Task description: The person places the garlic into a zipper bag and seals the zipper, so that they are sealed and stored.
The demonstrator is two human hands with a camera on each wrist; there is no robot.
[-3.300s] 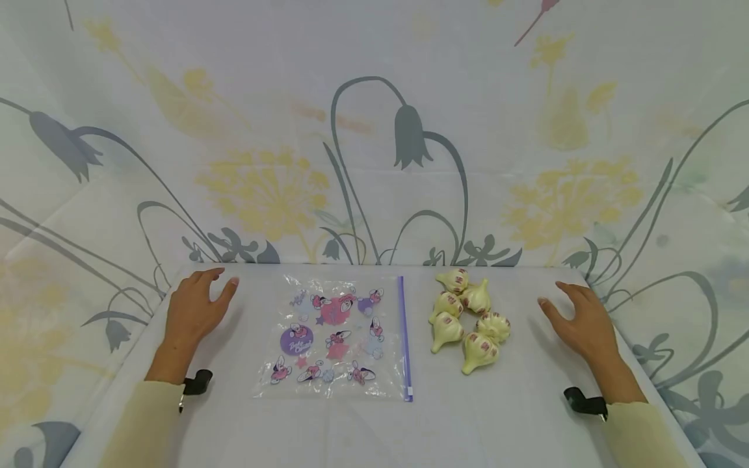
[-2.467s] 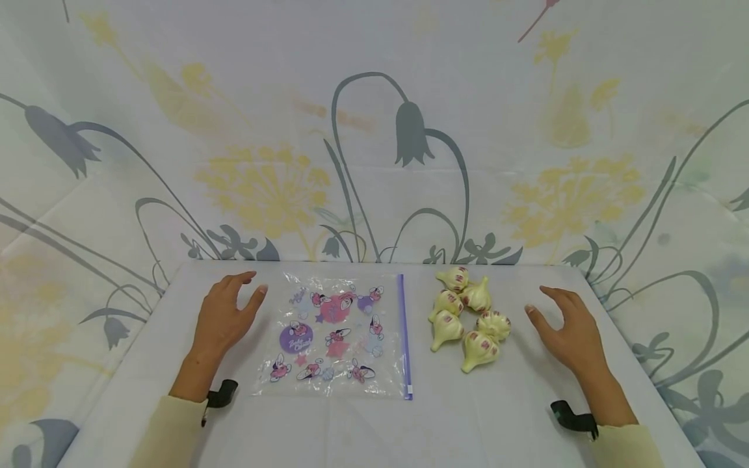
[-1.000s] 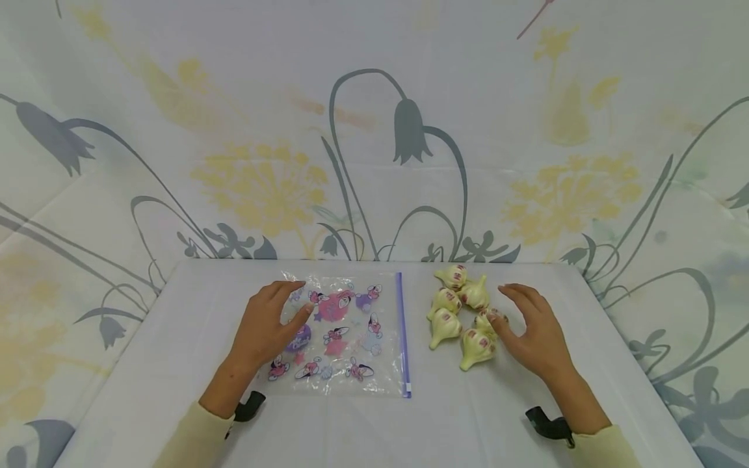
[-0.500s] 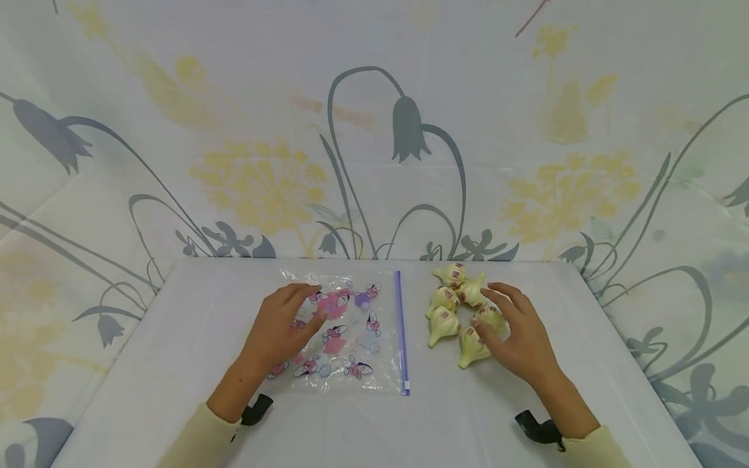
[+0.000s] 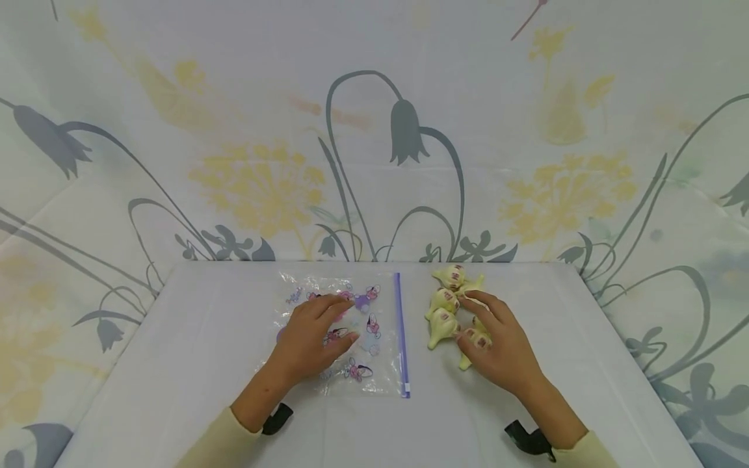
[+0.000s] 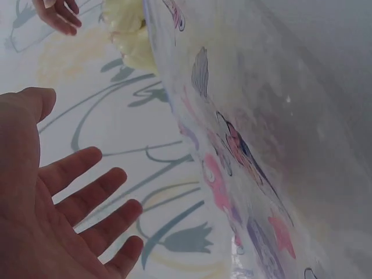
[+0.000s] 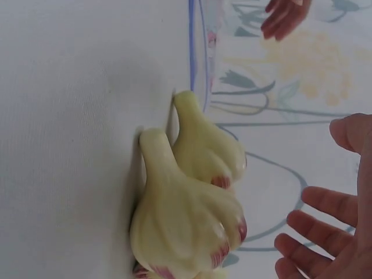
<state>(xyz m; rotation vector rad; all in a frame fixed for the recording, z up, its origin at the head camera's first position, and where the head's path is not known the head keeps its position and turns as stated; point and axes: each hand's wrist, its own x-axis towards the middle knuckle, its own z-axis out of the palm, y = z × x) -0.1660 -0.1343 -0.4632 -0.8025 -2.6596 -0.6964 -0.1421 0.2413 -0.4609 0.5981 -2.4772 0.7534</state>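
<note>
A clear zip bag (image 5: 383, 364) printed with pink and purple cartoon figures lies flat on the table, its purple slider strip (image 5: 401, 325) on the right side. Over the bag's left half hovers my left hand (image 5: 310, 341), fingers spread and holding nothing; the left wrist view shows its palm (image 6: 35, 221) apart from the plastic. To the right of the strip, several pale garlic bulbs (image 5: 443, 325) with reddish marks sit in a cluster. My right hand (image 5: 503, 344) is above the cluster's right side, hiding part of it. In the right wrist view its loose fingers stand off from the nearest garlic bulb (image 7: 180, 221).
A white cloth covers the table (image 5: 205, 338). Behind it and at both sides hangs a floral curtain (image 5: 374, 162). Each wrist carries a small black camera, such as the right one's camera (image 5: 526, 439).
Both hands have moved inward from the table's sides, the left over the bag, the right over the garlic. The bag and garlic bulbs stay in place.
</note>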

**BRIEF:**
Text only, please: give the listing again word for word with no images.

**SOLUTION FOR THIS EXERCISE:**
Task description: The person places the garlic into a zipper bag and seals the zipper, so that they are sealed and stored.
The demonstrator is two human hands with a camera on each wrist; there is no robot.
[-3.300s] 
[-2.467s] 
[-1.000s] 
[-0.500s] 
[+0.000s] 
[+0.000s] 
[+0.000s] 
<state>(xyz m; rotation vector rad; all in a frame fixed for the recording, z up, its origin at the head camera's first position, and where the head's path is not known the head keeps its position and turns as stated; point and axes: each hand's wrist, its own x-axis towards the middle knuckle, its own z-axis out of the palm, y = z × x) -0.1660 -0.1343 -0.4632 -0.8025 -2.6596 -0.6964 -0.1421 0.2413 -0.4609 0.5981 -2.4772 0.7534</state>
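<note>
A clear zip bag (image 5: 383, 364) printed with pink and purple cartoon figures lies flat on the table, its purple slider strip (image 5: 401, 325) on the right side. Over the bag's left half hovers my left hand (image 5: 310, 341), fingers spread and holding nothing; the left wrist view shows its palm (image 6: 35, 221) apart from the plastic. To the right of the strip, several pale garlic bulbs (image 5: 443, 325) with reddish marks sit in a cluster. My right hand (image 5: 503, 344) is above the cluster's right side, hiding part of it. In the right wrist view its loose fingers stand off from the nearest garlic bulb (image 7: 180, 221).
A white cloth covers the table (image 5: 205, 338). Behind it and at both sides hangs a floral curtain (image 5: 374, 162). Each wrist carries a small black camera, such as the right one's camera (image 5: 526, 439).
Both hands have moved inward from the table's sides, the left over the bag, the right over the garlic. The bag and garlic bulbs stay in place.
</note>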

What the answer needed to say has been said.